When it comes to finding the best drum kit to fit your personal playing style there are a myriad of choices to take into consideration. First (and biggest) on the list is if you want an acoustic drum set or would rather prefer an electronic drum kit. This has been argued upon in drumming circles since electronic kits came into existence back in the 1970s and it really comes down to what you are looking for.
To give a few examples of the pros of electric drum machines, they are ideal for those who want to practice in the privacy of their own apartment without waking up all the neighbors, tuning is never a problem, recording beats is a breeze due to reduced noise and cable inputs, you can practice along to other music and even mix and record your session together, changing style and pitch is at the touch of a button, and finally they take up much less space.
If these aspects of an electric kit are appealing to you then you probably want to check out some different models to see which will fit the best, and if you want to find the best drum machine for you, you need to [check out this comparison] of the top beat making drum machines.
When it comes to the world of drum machines the selections are as varied and complex as the drummers who are playing them. There are models and variants to fit the needs of everyone from the novice to the most experienced producers depending on what you need. If you are just starting out and don’t have much experience then you probably want to go with something a bit more simplistic in terms of design and features.
Top end machines can be expensive and there’s no need to blow all your hard earned money before you get to the point of making a serious commitment. On the higher end you have to start considering all sorts of variables. Are you primarily focused on playing in studio or will you be taking your machine live?
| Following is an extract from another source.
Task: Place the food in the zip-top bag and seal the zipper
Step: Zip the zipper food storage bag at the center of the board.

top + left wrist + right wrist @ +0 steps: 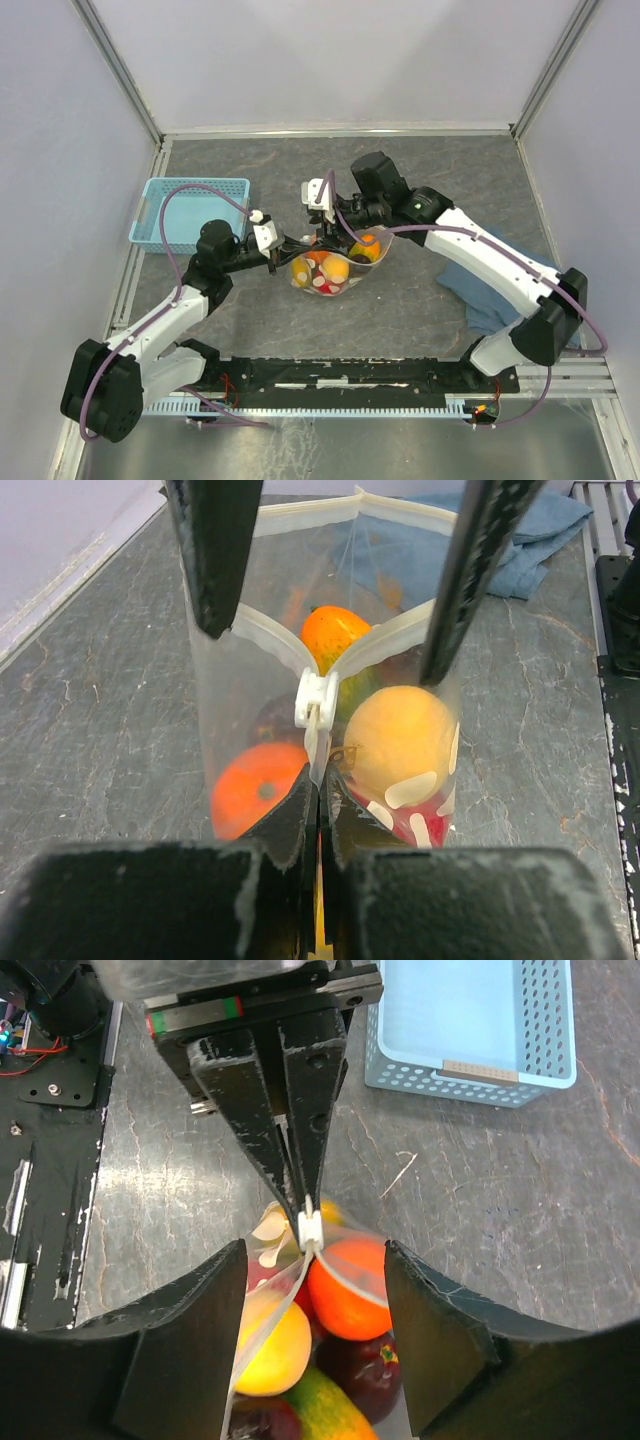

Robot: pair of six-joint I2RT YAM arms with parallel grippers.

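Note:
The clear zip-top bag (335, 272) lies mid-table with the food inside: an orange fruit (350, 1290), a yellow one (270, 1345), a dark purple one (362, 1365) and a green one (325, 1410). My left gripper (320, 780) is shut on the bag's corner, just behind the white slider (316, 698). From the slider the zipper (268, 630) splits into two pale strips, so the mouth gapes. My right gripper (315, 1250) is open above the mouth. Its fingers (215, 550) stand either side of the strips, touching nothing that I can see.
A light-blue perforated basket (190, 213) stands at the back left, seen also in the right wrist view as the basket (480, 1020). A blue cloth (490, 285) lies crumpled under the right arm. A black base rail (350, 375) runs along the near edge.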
The difference matters and different machines are designed accordingly. Then there is the debate between analog and digital. Depending on your tastes, how you perceive the difference in sound quality (if you notice any difference), and even if you just have a love for the vintage sounds of classic rock, then you might want to go analog.
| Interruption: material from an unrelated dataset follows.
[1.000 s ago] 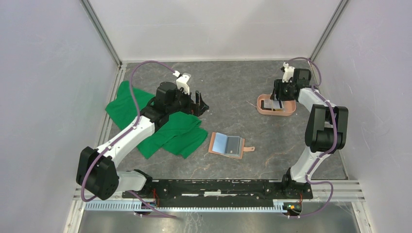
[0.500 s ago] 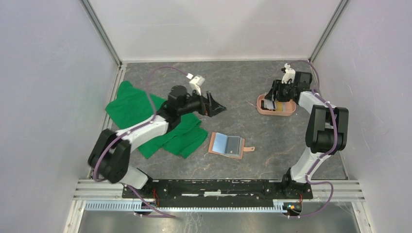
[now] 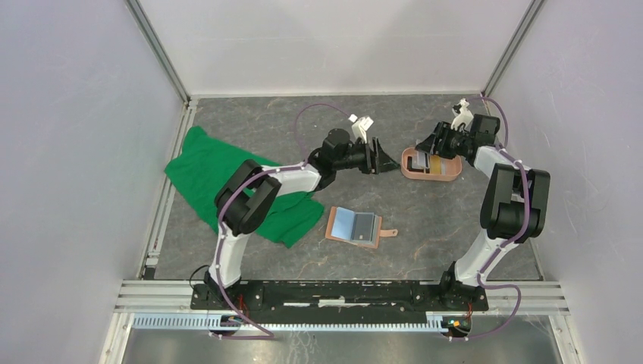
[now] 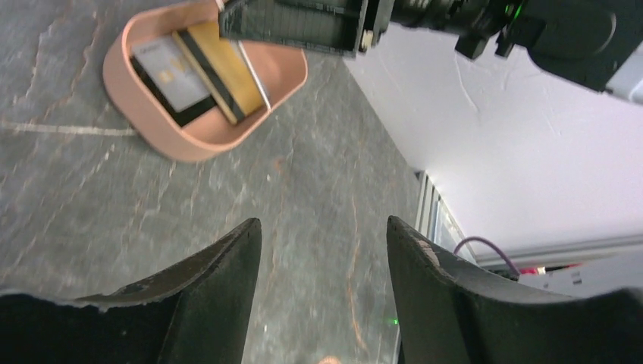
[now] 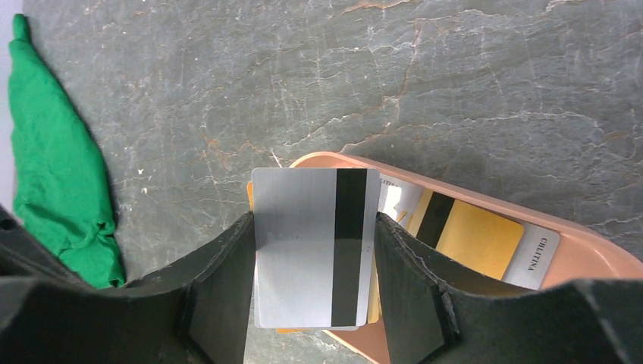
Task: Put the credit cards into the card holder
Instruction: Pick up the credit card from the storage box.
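Note:
The tan card holder [image 3: 355, 227] lies open on the table's middle, blue-grey pockets up. Several credit cards [image 4: 193, 72] lie in the salmon-pink tray [image 3: 431, 167], among them a gold one [image 5: 474, 235] with a black stripe. My right gripper [image 5: 312, 218] is over the tray's left end [image 3: 431, 144], shut on the edges of a silver card [image 5: 296, 258] with a black stripe; a gold edge shows behind it. My left gripper [image 4: 324, 231] is open and empty, just left of the tray [image 3: 388, 161], above bare table.
A crumpled green cloth [image 3: 220, 174] lies at the left, partly under the left arm. The tray stands near the back right corner, close to the right wall and its metal rail [image 4: 436, 220]. The two grippers are close together at the tray.
My left arm has swung right from above the green cloth to beside the tray. My right gripper has shifted slightly right over the tray, still with the card.

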Controlling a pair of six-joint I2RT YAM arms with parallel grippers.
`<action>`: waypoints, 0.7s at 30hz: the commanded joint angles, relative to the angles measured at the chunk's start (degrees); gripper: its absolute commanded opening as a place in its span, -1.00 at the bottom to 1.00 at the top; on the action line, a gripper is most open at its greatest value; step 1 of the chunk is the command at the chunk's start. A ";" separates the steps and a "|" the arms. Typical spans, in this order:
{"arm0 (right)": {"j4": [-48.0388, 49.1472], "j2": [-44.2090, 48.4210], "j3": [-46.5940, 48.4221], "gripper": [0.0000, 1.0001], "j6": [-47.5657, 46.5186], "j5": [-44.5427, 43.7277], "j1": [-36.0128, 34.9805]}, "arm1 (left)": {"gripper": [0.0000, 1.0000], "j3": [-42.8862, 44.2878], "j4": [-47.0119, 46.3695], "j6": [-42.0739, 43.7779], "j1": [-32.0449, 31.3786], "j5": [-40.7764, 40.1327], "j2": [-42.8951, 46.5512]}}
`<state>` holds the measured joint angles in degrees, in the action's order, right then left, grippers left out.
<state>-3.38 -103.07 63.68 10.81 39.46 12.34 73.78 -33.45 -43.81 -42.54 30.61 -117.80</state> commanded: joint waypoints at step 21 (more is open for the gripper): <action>6.78 -1.41 -1.36 0.03 8.14 9.72 2.10 | 0.20 28.78 -6.03 -9.80 -1.75 2.23 -24.45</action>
<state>0.45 -104.05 62.72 17.34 46.65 13.82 99.07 -36.32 -50.85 -44.03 30.92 -140.70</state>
Then there are even further considerations to make such as what sounds and samples you want your machine to come loaded with, how much memory you need for storage, compatibility with other electronic devices, sensitivity and adjustability of pads, and battery life which all need to come into play if you’re going to find the perfect drum machine for your specific needs.
With all these deciding factors in mind it’s obvious that deciding on the right drum machine can be a difficult task. For the beginners out there it can seem exceptionally daunting as all those little differences can pile onto each other if you let them. A better method for the beginner might be to stop and first think about what sorts of beats you want to make and use that as a guide into the more technical stuff.
If you are planning on making a lot of samples, then make sure you get a machine with enough memory and a decent library. If you are planning on playing live, make sure you don’t get something too big to lug around. Keep your budget in mind and don’t overspend on something with all the bells and features, you can always upgrade down the road. Lastly, focus on what it is you want and not the name on the side of the machine. Good luck and happy drumming!